§ Task goal:
Please print all the lines below exactly as they are written.

##### Source data #####

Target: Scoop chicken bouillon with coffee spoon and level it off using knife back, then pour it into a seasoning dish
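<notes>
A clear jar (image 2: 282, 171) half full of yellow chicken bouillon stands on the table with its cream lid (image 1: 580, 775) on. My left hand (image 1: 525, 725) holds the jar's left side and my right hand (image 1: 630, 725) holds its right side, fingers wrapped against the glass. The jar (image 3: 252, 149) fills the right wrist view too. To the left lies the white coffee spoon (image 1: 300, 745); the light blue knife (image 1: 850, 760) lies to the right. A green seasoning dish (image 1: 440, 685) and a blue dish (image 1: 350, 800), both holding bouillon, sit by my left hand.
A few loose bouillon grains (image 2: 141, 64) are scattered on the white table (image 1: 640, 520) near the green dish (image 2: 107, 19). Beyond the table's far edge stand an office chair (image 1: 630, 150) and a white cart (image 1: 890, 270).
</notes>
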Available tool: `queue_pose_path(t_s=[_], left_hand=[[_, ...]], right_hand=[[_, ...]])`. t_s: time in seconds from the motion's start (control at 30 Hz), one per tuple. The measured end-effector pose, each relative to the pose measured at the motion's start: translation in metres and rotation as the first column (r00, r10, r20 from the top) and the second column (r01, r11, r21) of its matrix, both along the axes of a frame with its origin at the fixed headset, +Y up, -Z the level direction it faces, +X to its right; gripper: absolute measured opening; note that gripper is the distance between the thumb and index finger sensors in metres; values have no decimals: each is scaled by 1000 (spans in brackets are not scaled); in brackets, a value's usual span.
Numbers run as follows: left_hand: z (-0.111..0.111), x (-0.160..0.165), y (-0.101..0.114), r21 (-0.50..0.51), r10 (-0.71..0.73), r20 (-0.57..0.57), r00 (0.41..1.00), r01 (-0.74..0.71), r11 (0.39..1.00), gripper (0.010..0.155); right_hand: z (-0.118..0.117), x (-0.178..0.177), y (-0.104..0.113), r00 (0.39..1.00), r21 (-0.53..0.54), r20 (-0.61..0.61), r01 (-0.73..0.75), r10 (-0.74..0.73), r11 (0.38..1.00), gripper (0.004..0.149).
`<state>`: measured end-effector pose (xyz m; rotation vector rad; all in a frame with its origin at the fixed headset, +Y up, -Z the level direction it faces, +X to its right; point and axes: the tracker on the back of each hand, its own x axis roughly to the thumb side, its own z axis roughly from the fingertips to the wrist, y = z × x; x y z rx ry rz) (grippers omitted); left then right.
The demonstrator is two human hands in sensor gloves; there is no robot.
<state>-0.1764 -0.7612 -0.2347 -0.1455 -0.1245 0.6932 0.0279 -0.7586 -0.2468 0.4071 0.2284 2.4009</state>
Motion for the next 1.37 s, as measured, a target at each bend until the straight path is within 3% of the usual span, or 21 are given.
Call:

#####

§ Answer to this exercise:
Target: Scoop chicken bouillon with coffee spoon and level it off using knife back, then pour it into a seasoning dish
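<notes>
A clear jar (image 2: 282, 171) half full of yellow chicken bouillon stands on the table with its cream lid (image 1: 580, 775) on. My left hand (image 1: 525, 725) holds the jar's left side and my right hand (image 1: 630, 725) holds its right side, fingers wrapped against the glass. The jar (image 3: 252, 149) fills the right wrist view too. To the left lies the white coffee spoon (image 1: 300, 745); the light blue knife (image 1: 850, 760) lies to the right. A green seasoning dish (image 1: 440, 685) and a blue dish (image 1: 350, 800), both holding bouillon, sit by my left hand.
A few loose bouillon grains (image 2: 141, 64) are scattered on the white table (image 1: 640, 520) near the green dish (image 2: 107, 19). Beyond the table's far edge stand an office chair (image 1: 630, 150) and a white cart (image 1: 890, 270).
</notes>
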Available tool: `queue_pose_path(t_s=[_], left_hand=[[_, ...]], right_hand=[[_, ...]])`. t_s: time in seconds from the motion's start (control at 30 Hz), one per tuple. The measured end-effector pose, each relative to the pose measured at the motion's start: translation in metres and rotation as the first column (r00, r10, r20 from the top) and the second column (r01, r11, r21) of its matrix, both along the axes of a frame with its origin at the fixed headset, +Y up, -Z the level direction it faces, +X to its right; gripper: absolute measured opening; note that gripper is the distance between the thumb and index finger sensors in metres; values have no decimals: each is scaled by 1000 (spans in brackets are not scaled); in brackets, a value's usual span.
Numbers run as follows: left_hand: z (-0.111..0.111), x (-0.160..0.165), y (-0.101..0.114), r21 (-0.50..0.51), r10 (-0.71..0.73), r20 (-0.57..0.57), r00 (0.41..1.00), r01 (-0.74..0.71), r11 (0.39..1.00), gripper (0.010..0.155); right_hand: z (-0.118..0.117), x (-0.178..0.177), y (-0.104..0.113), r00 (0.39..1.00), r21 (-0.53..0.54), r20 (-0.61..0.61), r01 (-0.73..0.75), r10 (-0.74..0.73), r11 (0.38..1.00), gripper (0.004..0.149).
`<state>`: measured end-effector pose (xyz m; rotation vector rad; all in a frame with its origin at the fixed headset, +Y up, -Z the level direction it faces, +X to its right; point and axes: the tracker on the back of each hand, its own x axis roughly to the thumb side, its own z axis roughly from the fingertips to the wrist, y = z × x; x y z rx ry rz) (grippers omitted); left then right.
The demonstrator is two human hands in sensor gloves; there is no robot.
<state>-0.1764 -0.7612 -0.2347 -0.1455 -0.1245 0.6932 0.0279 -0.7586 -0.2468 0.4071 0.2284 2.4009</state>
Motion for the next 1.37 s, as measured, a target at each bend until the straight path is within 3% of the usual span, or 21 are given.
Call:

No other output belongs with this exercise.